In our study, accurate results were obtained in 21 of 29 cases (72,4%) with USG. In ovarian cysts, USG performed better (n-13; 81%), but in cysts originating from gastrointestinal and urinary systems, accuracy of USG is lower (n=4; 57,1% and n=2; 50%, respectively). The findings on choledochal/subhepatic lesions were similar in prenatal and postnatal periods and these results are not in line with the reports in literature .
MRI regained superiority in elaborating equivocal sonographic findings and establish a differential diagnosis after the introduction of ultra-high-speed magnetic resonance imaging technique [22-24]. MRI contributes to investigation of neurological pathologies, thoracal abnormalities and fetal gastrointestinal anomalies. Furthermore, MRI can be used to evaluate the relationship between the cyst and the biliary tract, gallbladder, and liver .
Fetal abdominal cysts are seen more frequently in female fetuses and diagnosed relatively later in pregnancy. These cases require close attention since a probable torsion might lead to a secondary gonad loss. In larger cysts, cyst aspiration is a feasible technique to avoid complications which may cause gonad loss. The risks of serious complications are higher in large cysts, however smaller cysts may be complicated as well.
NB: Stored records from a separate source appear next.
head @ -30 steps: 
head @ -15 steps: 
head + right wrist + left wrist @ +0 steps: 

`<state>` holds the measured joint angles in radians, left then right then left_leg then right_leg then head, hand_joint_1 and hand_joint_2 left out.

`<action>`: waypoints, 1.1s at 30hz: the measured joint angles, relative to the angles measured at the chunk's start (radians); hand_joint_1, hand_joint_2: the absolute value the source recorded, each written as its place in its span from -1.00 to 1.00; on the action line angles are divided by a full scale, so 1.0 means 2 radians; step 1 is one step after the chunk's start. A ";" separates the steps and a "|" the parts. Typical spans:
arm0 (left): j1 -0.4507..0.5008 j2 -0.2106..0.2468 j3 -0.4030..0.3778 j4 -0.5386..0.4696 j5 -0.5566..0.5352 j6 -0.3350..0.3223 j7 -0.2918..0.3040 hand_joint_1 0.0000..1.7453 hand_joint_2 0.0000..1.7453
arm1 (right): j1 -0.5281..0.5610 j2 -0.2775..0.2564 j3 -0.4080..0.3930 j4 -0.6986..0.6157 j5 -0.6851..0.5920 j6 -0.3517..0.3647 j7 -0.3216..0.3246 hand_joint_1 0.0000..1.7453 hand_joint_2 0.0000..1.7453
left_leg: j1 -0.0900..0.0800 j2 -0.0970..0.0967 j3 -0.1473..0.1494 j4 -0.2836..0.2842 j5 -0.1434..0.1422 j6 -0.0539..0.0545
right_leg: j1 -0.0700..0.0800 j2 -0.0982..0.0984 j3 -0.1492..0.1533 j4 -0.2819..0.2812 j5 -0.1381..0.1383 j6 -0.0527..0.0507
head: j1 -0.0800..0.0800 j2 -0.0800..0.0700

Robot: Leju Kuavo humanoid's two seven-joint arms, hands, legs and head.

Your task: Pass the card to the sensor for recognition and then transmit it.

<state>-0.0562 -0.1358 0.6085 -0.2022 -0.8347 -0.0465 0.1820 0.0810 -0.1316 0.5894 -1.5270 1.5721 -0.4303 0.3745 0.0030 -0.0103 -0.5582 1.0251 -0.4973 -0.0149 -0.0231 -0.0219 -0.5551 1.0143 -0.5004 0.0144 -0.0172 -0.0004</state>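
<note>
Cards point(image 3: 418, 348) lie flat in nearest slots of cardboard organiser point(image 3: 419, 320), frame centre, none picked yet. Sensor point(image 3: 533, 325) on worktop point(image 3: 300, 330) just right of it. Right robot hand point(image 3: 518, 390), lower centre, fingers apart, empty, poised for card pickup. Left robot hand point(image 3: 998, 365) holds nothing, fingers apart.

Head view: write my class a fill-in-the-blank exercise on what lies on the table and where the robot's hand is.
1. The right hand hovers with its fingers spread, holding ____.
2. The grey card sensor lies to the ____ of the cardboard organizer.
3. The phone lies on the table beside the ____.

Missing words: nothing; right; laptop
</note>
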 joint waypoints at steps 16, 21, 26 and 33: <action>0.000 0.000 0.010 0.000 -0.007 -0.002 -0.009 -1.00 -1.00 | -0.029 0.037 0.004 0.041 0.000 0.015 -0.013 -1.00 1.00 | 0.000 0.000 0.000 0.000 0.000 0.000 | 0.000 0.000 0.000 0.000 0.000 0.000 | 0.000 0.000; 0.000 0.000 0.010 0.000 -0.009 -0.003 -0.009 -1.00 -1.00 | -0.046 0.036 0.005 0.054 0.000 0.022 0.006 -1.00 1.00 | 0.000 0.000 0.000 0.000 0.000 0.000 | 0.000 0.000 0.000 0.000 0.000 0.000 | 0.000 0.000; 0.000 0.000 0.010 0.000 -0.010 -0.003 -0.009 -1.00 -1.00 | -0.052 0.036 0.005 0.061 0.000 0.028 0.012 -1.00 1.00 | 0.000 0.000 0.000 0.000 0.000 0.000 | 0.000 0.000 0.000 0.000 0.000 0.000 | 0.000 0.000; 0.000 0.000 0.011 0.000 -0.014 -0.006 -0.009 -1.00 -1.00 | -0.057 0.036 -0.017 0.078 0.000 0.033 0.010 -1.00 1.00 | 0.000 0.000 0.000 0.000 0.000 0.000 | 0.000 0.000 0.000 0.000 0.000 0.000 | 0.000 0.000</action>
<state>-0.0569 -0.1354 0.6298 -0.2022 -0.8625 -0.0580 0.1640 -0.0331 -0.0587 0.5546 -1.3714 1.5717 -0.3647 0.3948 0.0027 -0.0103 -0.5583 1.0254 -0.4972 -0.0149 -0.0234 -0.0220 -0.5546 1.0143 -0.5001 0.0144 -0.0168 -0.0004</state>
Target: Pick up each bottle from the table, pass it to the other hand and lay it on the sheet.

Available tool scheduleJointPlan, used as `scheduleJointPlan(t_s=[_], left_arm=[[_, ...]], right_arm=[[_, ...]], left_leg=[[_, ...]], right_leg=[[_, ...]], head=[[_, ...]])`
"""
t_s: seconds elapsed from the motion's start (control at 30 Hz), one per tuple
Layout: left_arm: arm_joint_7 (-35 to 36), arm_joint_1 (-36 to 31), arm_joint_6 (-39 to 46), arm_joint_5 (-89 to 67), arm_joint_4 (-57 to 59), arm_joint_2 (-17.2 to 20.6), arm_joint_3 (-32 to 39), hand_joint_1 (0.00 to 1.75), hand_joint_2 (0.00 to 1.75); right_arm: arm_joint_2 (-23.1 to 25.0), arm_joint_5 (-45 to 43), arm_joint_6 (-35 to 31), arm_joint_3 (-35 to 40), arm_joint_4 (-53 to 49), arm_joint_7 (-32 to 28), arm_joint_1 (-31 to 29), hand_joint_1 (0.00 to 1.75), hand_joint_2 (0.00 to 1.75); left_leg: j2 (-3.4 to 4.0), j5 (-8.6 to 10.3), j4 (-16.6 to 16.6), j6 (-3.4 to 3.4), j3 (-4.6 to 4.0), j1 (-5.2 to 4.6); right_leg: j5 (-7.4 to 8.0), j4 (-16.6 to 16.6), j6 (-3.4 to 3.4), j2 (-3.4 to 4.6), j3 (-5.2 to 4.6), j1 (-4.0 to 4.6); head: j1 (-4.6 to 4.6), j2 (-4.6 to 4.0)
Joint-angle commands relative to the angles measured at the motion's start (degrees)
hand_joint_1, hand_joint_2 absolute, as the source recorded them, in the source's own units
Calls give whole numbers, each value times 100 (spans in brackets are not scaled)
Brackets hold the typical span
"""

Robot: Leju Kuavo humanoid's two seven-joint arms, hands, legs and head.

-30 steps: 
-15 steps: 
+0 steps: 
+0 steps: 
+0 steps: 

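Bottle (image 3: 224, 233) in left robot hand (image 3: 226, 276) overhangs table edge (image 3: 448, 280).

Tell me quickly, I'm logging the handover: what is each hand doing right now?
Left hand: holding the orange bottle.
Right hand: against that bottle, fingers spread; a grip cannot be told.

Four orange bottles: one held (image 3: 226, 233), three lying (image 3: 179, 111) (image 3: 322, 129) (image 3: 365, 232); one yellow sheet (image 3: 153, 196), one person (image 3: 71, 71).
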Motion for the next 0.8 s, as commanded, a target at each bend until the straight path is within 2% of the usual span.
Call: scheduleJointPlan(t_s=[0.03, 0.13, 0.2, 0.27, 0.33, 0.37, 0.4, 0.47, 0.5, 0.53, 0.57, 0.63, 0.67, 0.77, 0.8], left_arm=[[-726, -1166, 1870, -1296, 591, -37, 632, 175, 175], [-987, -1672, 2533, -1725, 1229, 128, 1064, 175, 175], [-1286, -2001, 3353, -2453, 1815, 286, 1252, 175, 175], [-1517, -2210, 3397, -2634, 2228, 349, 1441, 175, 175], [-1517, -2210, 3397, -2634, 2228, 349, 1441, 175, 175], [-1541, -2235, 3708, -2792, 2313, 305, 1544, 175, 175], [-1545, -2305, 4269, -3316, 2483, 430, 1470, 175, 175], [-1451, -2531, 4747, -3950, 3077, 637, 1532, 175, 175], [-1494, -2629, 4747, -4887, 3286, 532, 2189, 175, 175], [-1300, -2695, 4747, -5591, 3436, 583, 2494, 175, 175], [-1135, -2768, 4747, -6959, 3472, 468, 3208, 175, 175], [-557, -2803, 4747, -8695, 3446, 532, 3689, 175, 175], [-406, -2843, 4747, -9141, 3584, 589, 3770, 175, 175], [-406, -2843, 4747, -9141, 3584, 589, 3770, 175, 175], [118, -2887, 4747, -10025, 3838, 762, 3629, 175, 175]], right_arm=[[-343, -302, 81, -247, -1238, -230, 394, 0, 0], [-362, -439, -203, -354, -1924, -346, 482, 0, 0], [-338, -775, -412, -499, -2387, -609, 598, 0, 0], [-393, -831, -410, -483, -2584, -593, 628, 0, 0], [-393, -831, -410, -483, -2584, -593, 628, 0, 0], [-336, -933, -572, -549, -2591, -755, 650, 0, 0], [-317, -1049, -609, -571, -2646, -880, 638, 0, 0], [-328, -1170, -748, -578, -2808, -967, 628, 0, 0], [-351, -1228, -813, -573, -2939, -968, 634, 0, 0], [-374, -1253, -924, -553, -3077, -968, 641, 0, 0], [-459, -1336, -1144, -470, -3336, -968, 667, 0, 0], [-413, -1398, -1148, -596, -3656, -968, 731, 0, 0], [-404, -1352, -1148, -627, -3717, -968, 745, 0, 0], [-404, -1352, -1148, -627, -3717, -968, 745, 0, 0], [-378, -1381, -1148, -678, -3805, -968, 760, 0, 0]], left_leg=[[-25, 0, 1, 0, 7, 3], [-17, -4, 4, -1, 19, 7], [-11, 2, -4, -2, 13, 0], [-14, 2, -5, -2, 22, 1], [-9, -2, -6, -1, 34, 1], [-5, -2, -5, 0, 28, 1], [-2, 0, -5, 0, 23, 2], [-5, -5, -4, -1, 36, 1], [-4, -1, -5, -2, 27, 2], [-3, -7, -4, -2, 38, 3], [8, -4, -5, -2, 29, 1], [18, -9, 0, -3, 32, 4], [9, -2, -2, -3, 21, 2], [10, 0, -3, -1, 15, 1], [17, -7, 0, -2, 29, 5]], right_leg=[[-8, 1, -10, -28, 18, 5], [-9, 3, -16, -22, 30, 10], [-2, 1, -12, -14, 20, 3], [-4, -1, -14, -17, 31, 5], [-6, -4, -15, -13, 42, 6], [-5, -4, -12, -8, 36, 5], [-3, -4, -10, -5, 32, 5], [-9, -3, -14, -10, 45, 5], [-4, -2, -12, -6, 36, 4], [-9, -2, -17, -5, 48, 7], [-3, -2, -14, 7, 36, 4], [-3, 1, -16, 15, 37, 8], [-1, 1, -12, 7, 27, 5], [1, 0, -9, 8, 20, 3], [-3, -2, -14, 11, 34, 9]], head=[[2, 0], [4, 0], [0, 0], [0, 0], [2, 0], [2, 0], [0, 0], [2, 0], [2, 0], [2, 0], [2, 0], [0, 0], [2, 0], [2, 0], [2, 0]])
Our study has certain limitations such as having a retrospective design, a small sample size, lack of MRI confirmation in all of the cases who were diagnosed with fetal intraabdominal cysts in ultrasound examination. On the other hand, this study is distinctive in the sense that fetal abdominal cysts of diverse origins were evaluated together, various diagnostic tools were used conjointly, prenatal invasive techniques were utilized and surgical results were presented together with postnatal follow up data.
Mesenteric cysts are the most common type of non-ovarian abdominal masses and also the most frequently complicating ones thus requiring surgical intervention. Choledocal cysts need longer followup since the risk of cholangitis and hepatic insufficiency increase in these newborns. Furthermore, MRI and USG perform similarly well in diagnosis and differential diagnosis of abdominal cysts.